An Interview with Newish Teacher: Mr. Marricco
Alicia introduces Mr. Marricco, New-ish English Teacher
Mr. Marricco came to Franklin High School in the fall of 2020; this is his second school year at Franklin High School and only his third year in New Jersey. This New Yorker moved here when he became a teacher. Prior to joining the FHS faculty he taught in Newark at West Side High School, which was his first year of teaching. He said, “I was a career-changer and came to teaching via a long, twisty professional journey that included coaching high school rowing, business development for a social network start-up, psychiatric research, and nonprofit development with civil rights, social service, and conservation organizations.”
What has it been like teaching physically instead of virtual like last year?
Teaching in-person this year has had its pros and cons, and it isn’t quite the same as it was pre-pandemic. Teaching into the abyss of blank Zoom screens was draining--mentally and emotionally--and I think many students found it just as difficult to learn virtually. This year, there is definitely more energy and engagement among my students, and I think we are all benefiting from socializing together again--even if it is still in masks and at a distance from one another. There are still some limitations to the ways we can teach and learn...there’s going to be an adjustment period in which both students and teachers will need to reorient themselves to a new normal to reset their mindsets and expectations: this is your education, it’s real, it counts and it matters.
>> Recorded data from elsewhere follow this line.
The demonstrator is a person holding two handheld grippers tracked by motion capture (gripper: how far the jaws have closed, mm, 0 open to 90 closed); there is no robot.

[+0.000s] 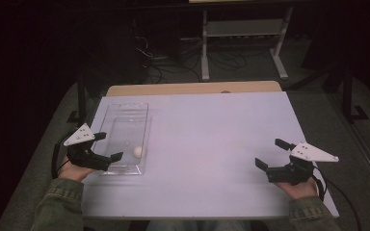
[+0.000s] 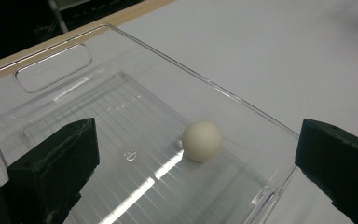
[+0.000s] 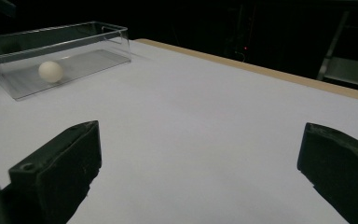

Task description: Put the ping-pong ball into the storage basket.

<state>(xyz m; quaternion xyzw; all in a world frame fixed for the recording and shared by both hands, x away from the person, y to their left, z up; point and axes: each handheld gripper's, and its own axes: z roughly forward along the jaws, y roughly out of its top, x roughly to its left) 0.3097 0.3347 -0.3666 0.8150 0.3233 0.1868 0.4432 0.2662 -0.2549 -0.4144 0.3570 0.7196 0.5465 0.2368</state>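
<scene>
A small white ball [image 1: 138, 151] [image 2: 202, 141] [image 3: 51, 71] lies inside a clear plastic tray [image 1: 125, 115] [image 2: 51, 74] [image 3: 74, 32] on the left of the white table, near the tray's near right side. My left gripper [image 1: 108, 146] [image 2: 196, 172] hovers at the tray's near end, open, jaws spread wide with the ball between and beyond them, untouched. My right gripper [image 1: 271, 153] [image 3: 200, 172] is open over bare table at the right, holding nothing.
The white table top [image 1: 212, 144] has a wooden strip along its far edge [image 1: 192, 88]. Behind it on the dark floor stand a white frame [image 1: 243, 33] and cables [image 1: 173, 62]. Sleeved forearms enter from the bottom.
</scene>
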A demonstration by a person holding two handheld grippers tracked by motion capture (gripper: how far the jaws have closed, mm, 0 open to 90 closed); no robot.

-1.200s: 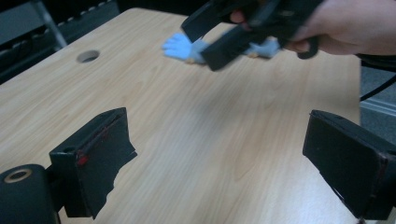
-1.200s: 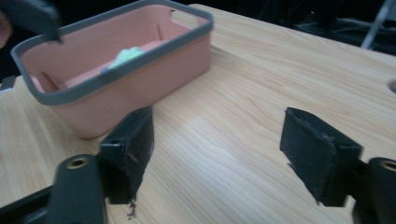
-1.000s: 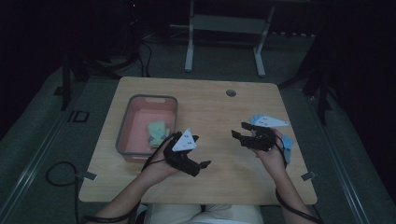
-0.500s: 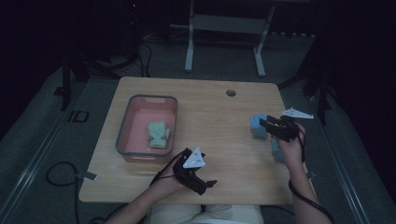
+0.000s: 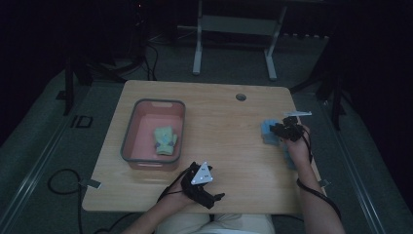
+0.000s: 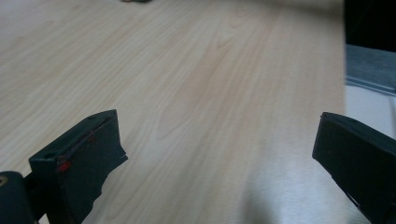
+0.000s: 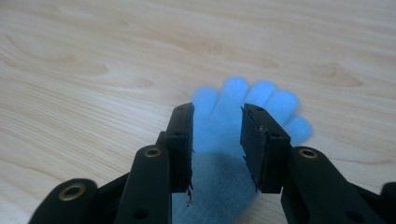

How have you gotten to know your students since you’ve been here?
I like to spend the first week or two of every year getting to know my students and offering opportunities & activities for students to get to know themselves. Part of that is also establishing a safe space in my classrooms, so that folks feel comfortable engaging not only with me but also with one another. Relationships take time. I’ve always found that I get to know students best in the little interactions: before and between classes, in the halls, during office hours. This was how I connected with my teachers and professors as well, and being able to have those organic conversations is something I really missed while we were remote.
Why did you choose to work at a high school?
There are a couple of reasons. Part of it has to do with my academic interests, style of teaching, professional goals, and my personality. High school was really hard for me... but it was also an incredibly impactful and transformative time in my life, as it is for many folks. The rigor of my high school education and the support I received from teachers, mentors, and friends really helped me figure out my values and goals--who I wanted to be and what kind of life I wanted to lead--and really set me up for my future academic and professional success. As a developmental stage in life, it’s a big one, and if I can be just a small positive role in that for my students, then it’s all worth it in the end.
Thank you Mr. Marricco, for your time. We are glad to have you here at FHS!